“I’ve Got No Regrets …” | Fantasy Football Goon Tommy Pham Says He Would Smack Fire Out Of Joc Pederson Again Without Hesitation

(Getty Images)

All’s fair in fantasy football, apparently. Cincinnati Reds left fielder Tommy Pham has no regrets for slapping San Francisco Giants outfilder Joc Pederson upside the head for a poor ruling in their fantasy football league. The slap took place on May 27, and Pham said Pederson deserved it.

“You know what, I’ve got no regrets,” Pham told USA Today Sports. “None at all. Joc deserved to be slapped.”

This is crazy. Two 30-something year-old professional athletes beefing over fantasy football, causing one to slap the other. Are we in grade school? High school?

Pham accused Pederson of illegally stashing players because he put a player who was listed as out in one of his IR spots and added another player. Pham apparently thought that move was out of bounds, and addressed Pederson.

“He said some sh-t I don’t condone. I had to address it,” Pham said to the media. “It was regarding my former team. I didn’t like that and I didn’t like the sketchy sh-t going on in the fantasy. We had too much money on the line, so I look at it like there’s a code. You’re f-cking with my money, then you’re going to say some disrespectful sh-t; there’s a code to this.”

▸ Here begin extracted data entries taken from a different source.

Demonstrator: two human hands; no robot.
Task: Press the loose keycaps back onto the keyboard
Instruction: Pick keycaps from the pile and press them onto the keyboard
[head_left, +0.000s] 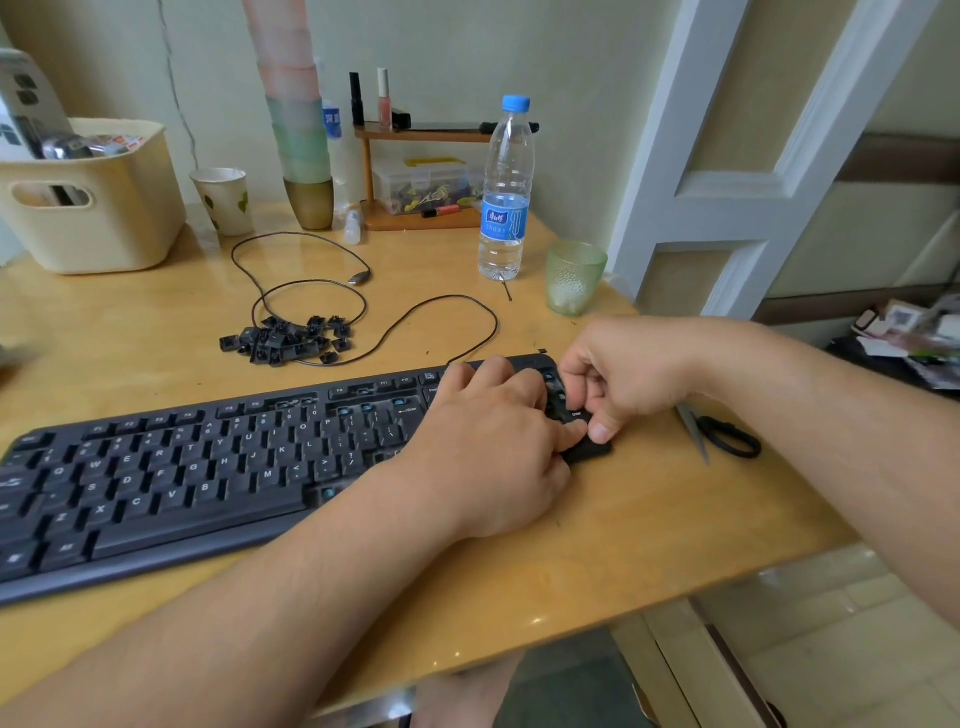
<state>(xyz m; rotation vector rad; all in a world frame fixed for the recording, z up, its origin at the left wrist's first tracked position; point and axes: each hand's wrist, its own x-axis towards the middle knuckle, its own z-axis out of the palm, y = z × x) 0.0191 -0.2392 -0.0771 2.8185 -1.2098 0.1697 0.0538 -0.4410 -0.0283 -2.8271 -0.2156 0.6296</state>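
Observation:
A black keyboard (171, 478) lies across the wooden desk (597, 530), with several empty key sockets showing blue stems in its right half. My left hand (488, 441) lies over the number pad, fingers curled down onto the keys, its thumb by the pad's front right corner. My right hand (623, 379) meets it there, thumb and curled fingers pinching the tall Enter keycap (576, 415) at the pad's right edge. A pile of loose black keycaps (288, 340) sits behind the keyboard, inside loops of its cable (415, 322).
Black-handled scissors (722, 434) lie right of the keyboard near the desk edge. Behind stand a water bottle (506, 192), a green glass (574, 278), a paper cup (223, 200), a cream basket (88, 202) and a small wooden shelf (415, 176).

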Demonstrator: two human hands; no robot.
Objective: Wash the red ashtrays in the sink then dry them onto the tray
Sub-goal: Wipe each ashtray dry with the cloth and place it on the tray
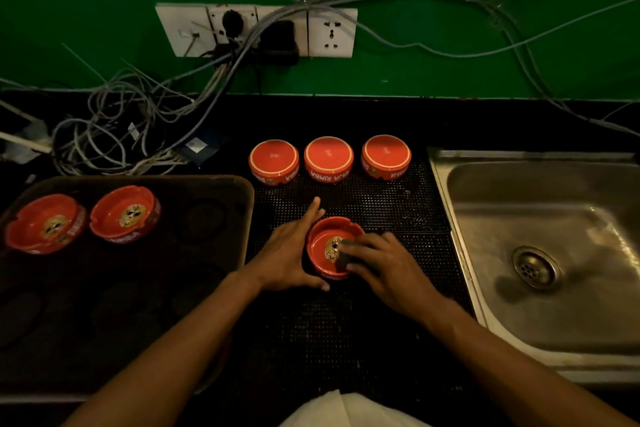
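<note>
A red ashtray [323, 250] stands upright on the black dotted mat [381, 204] in front of me. My left hand [289, 253] cups its left side, thumb under the near rim, fingers straight. My right hand [384, 262] holds a small dark pad or cloth [348, 248] inside the bowl. Three red ashtrays [273, 161] [328, 159] [386, 156] stand upside down in a row at the back of the mat. Two more ashtrays [45, 222] [124, 213] sit upright on the dark tray [207, 191] at the left. The steel sink [540, 253] lies to the right.
A tangle of grey cables [114, 128] lies on the counter behind the tray and runs up to white wall sockets [256, 29] on the green wall. A white cloth [341, 409] shows at the bottom edge. The sink's drain [535, 269] is uncovered.
</note>
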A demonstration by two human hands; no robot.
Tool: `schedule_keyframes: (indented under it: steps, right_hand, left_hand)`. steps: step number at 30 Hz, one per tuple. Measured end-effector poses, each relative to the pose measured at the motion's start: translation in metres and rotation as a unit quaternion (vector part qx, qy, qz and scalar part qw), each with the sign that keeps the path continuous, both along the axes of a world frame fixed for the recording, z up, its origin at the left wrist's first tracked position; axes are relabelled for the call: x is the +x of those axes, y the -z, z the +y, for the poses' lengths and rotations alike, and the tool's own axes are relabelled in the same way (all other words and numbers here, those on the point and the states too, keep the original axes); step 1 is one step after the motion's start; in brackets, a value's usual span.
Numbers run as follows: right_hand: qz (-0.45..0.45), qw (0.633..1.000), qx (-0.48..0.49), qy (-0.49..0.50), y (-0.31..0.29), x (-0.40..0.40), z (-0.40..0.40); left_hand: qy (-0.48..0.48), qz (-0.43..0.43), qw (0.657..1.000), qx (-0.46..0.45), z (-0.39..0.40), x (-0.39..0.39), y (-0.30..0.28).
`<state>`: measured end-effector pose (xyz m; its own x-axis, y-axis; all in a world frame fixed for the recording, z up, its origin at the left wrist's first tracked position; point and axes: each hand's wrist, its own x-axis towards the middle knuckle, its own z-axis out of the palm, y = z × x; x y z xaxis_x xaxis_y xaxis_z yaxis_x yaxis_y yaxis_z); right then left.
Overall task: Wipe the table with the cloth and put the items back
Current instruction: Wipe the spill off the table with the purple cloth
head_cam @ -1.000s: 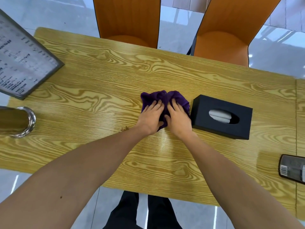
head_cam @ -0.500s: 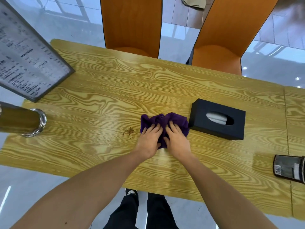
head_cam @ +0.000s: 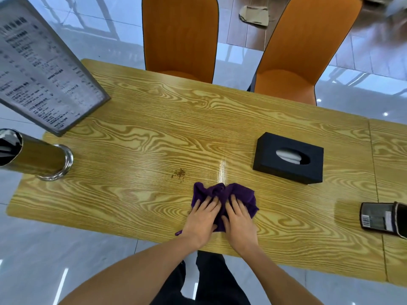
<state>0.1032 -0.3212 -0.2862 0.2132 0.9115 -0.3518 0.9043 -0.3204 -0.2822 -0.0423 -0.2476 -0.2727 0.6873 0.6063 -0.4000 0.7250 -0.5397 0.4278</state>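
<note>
Head view: both hands press flat on the purple cloth [head_cam: 222, 195] low in the middle of the wooden table [head_cam: 136, 137]. The left hand [head_cam: 203, 217] and right hand [head_cam: 239, 219] have fingers spread, side by side. The bunched cloth lies wider left to right. Brown crumbs [head_cam: 179, 173] sit just up-left; the black tissue box [head_cam: 288, 158] is up-right.

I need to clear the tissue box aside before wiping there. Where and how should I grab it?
Grip the tissue box across its two long side walls, coming down from above with the right hand, which is nearer. It lies flat and low on the table, with free space all round, so a span over the narrow width looks easiest. Keep fingers off the oval opening.
</note>
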Motion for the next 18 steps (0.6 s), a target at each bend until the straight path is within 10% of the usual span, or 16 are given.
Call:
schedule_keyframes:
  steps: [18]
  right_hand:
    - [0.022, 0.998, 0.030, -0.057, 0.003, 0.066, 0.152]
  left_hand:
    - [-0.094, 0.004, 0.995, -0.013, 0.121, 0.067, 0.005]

So there was a significant amount of money on the line? Not surprising with pro athletes. Was Pham in a position to win? He said “my money”?

See when you enter into a gambling enterprise like a fantasy league or whatever, depending on the rules, it’s no longer your money. There is no guarantee you will win, unless you’ve worked against the rules to predetermine the outcome. If not, then it’s no longer “your” money once you enter.

Pham also said he looks at it “like there’s a code.” Well, he is a professional athlete in a sport known for its “unwritten rules”, so he probably does believe in a code. But what is this code? Who adheres to it? Who metes out violations of this code? Are code rules subject to interpretation?

Major League Baseball suspended Pham three games and fined him $5,000 for slapping Pederson. The Giants considered pressing charges against Pham.

“They were talking about pressing charges,” Pham said. “I’m like, ‘Go ahead. Assault for a slap? OK. People do way worse.”

This is sometimes the byproduct of the professionalization of kids games. Adults in age, but children in mentality and behavior, acting out on public stages because this type of behavior is acceptable by segments of society.

Pham slapped Pederson over a fantasy football league rule and possibly some disrespectful words about one of Pham’s former teams. Pederson’s employers, the Giants, threatened to press charges.

“There were about 100 people that thanked me after I slapped him,” Pham said. “Players, coaches, trainers, reporters. What does that say? I was like, ‘Damn, I didn’t know Joc was this disliked.'”

The Reds will begin a three-game series against the Giants June 24-26 in San Francisco at Oracle Park. It will be interesting to see if these two continue their beef or the series goes by without incident.